The Gillard government sure knows how to pick a fight with the wrong people.
Its media reform proposals have the commercial media proprietors in apoplexy.
When you look at the United Kingdom’s proposed media regulation reforms and then turn your gaze to what the government here is proposing to keep newspapers honest, you surely would be left scratching your head wondering why the print world – and News Limited in particular – is so, well, apoplectic.
First there was THAT front page splash from The Daily Telegraph likening Communications Minister Stephen Conroy to Joseph Stalin.
“Apology: Yesterday we ran a picture of Federal Communications Minister Stephen Conroy depicted as Soviet dictator Joseph Stalin. ”It has since been pointed out that this was a grossly unfair and insulting comparison to make. And so we would just like to say: We’re sorry, Joe.”
And it’s not just News Limited in a lather. Fairfax’s Greg Hywood is full of doomsday “end of media freedom” warnings too.
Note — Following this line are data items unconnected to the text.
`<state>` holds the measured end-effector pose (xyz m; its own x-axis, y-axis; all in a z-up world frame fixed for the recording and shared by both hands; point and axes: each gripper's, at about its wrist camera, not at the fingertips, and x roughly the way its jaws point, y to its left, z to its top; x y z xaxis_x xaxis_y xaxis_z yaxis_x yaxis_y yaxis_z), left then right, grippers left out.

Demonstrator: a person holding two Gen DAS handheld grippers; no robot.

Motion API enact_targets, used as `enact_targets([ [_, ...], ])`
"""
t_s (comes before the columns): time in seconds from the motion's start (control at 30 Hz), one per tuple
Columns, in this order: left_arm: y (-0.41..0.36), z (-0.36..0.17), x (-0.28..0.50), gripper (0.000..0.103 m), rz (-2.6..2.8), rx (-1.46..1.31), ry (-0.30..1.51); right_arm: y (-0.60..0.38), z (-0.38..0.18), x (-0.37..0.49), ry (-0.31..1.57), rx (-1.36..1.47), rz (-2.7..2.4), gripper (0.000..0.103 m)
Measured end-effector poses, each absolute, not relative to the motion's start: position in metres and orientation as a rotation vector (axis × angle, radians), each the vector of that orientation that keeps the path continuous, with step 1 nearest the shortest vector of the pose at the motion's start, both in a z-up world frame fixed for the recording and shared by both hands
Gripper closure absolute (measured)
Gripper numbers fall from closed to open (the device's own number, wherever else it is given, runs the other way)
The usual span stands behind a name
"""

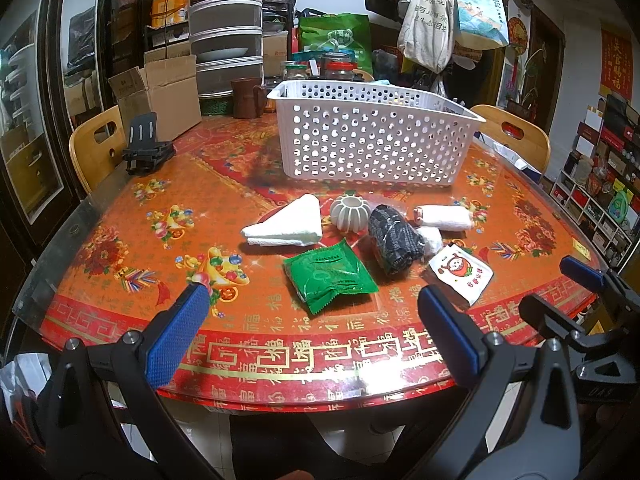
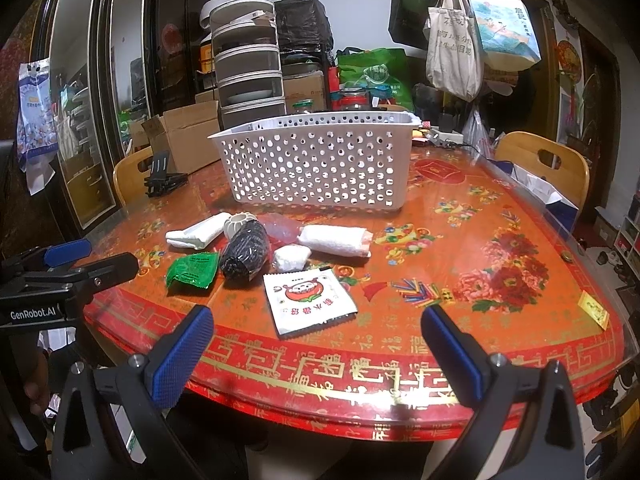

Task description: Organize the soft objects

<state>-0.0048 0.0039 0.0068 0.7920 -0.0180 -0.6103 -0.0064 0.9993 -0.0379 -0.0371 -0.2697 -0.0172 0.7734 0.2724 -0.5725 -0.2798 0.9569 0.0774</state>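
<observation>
Two tongs, left tongs [image 1: 314,328] and right tongs [image 2: 316,346], wide open, holding nothing | soft items clustered on worktop [image 1: 120,216] before white basket [image 1: 372,136], probably their destination | nothing sorted yet

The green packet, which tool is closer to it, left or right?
Left. The left tool hangs open directly before the green packet; the right tool faces the white cartoon packet, with the green one off to its left.
</observation>
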Motion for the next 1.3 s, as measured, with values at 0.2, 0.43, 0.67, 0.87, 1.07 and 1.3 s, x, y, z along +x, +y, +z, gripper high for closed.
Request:
enact_targets([
  [0.2,0.005,0.006,-0.004,0.0,-0.019,-0.043,0.654,-0.27,-0.017,-0.037,0.619,-0.013,0.298,0.0],
  [0.43,0.011,-0.003,0.007,0.0,-0.01,-0.05,0.655,-0.268,-0.024,-0.031,0.63,0.015,0.319,0.0],
  [0.67,0.008,-0.027,0.032,0.0,-0.045,-0.016,0.768,-0.263,-0.04,-0.015,0.608,0.018,0.336,0.0],
  [0.87,0.017,-0.043,0.054,0.0,-0.086,-0.083,0.789,-0.26,-0.057,0.011,0.708,0.008,0.29,0.0],
  [1.07,0.013,-0.06,0.075,0.0,-0.083,-0.073,0.809,-0.253,-0.063,0.018,0.696,-0.024,0.301,0.0],
  [1.3,0.009,-0.065,0.092,0.001,-0.041,-0.045,0.79,-0.24,-0.066,0.025,0.683,-0.077,0.31,0.013],
])
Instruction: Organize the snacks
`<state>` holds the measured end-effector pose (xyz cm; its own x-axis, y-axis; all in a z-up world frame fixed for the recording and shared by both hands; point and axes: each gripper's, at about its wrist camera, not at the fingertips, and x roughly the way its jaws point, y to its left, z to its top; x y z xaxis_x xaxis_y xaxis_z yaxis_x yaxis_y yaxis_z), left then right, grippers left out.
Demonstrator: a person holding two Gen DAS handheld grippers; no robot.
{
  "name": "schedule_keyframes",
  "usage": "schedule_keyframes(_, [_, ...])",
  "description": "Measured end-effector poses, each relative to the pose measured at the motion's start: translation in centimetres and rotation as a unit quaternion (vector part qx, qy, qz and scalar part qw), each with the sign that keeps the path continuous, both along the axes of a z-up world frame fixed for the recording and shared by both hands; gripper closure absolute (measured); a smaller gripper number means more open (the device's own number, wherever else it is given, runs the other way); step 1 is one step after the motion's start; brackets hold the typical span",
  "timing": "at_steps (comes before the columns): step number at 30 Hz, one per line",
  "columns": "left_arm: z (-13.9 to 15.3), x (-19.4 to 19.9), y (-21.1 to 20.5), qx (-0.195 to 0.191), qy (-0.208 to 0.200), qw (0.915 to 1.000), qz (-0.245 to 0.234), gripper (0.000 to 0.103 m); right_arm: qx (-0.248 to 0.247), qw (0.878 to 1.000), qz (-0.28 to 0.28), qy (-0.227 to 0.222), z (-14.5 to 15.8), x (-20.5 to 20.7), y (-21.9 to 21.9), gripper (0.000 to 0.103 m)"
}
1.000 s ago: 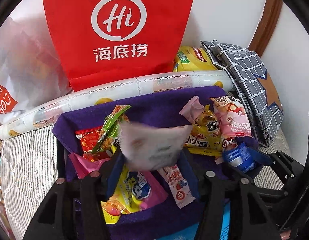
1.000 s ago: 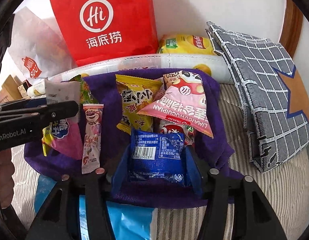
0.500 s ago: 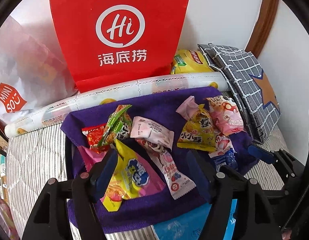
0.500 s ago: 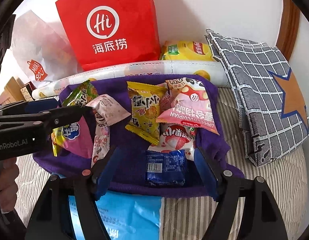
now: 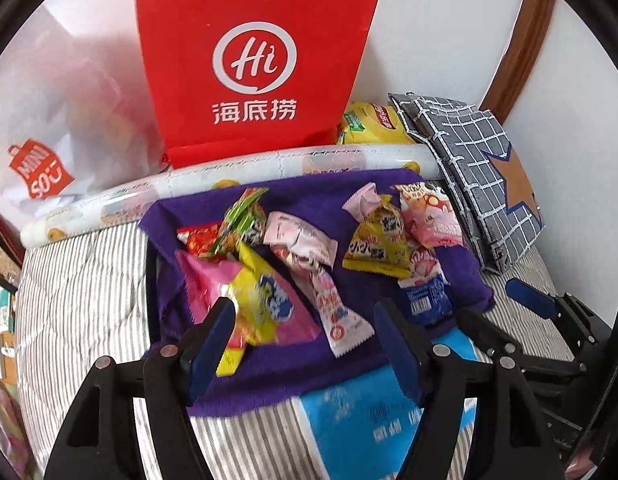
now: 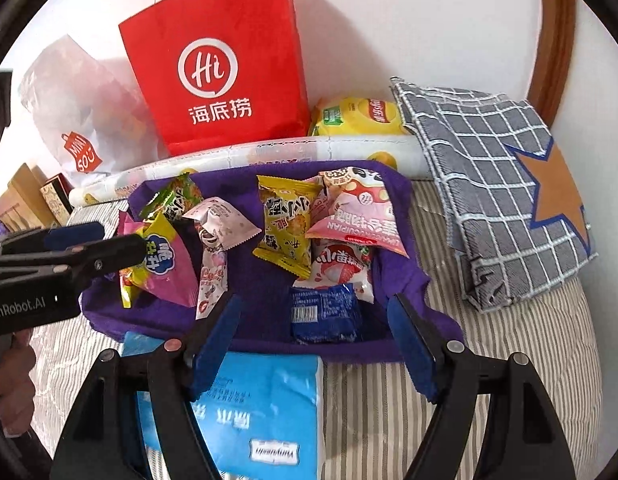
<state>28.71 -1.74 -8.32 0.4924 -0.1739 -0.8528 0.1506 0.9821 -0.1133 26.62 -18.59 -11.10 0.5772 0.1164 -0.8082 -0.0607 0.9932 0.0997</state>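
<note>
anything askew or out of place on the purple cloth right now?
Nothing spilled or torn. The snacks lie in two loose, overlapping heaps on the purple cloth, not rows: the pink-white wrapper sits crumpled atop the left heap, and the blue packet lies alone near the front edge. The cloth is rumpled at its right corner.

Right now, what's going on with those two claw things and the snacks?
Left tool and right tool: both open, jaws just widened, nothing held. Snack packets lie loose on purple cloth; blue packet nearest right tool. Nothing in the way.
</note>
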Motion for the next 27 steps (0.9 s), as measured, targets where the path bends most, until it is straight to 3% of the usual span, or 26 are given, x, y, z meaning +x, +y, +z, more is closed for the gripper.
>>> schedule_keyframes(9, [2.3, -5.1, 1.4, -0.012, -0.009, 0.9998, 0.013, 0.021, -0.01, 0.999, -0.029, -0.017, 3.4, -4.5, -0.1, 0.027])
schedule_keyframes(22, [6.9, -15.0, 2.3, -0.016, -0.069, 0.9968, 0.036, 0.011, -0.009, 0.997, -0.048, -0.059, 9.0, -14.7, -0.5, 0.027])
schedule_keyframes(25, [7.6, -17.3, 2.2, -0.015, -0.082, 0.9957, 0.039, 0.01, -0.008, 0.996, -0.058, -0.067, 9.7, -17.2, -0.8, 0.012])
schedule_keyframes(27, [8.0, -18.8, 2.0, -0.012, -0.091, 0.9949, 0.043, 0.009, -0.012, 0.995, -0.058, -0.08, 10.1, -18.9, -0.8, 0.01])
But on the issue of a “watchdog”, compare the two models – the UK’s and ours – and judge for yourself which one is more likely to protect the clear public interest in having a body with enough bark to stop some of the excesses which might attract a bite.
In the UK, the major parties have agreed to create a new, all-powerful print media regulator, aimed at stopping the shocking invasions of privacy and breaches of common decency that we’ve seen unfold over the past 18 months there. Remember the hacked phone of the missing schoolgirl Milly Downer, who was later found dead?
This new regulator will be set up by Royal Charter, an executive order signed by the Queen, to prevent governments meddling with the body after it is established. So, (hopefully) no government interference.
But critically, the body will be independent of the media it is designed to oversee. And the newspapers won’t be able to veto appointments to it. Better still, it will have teeth.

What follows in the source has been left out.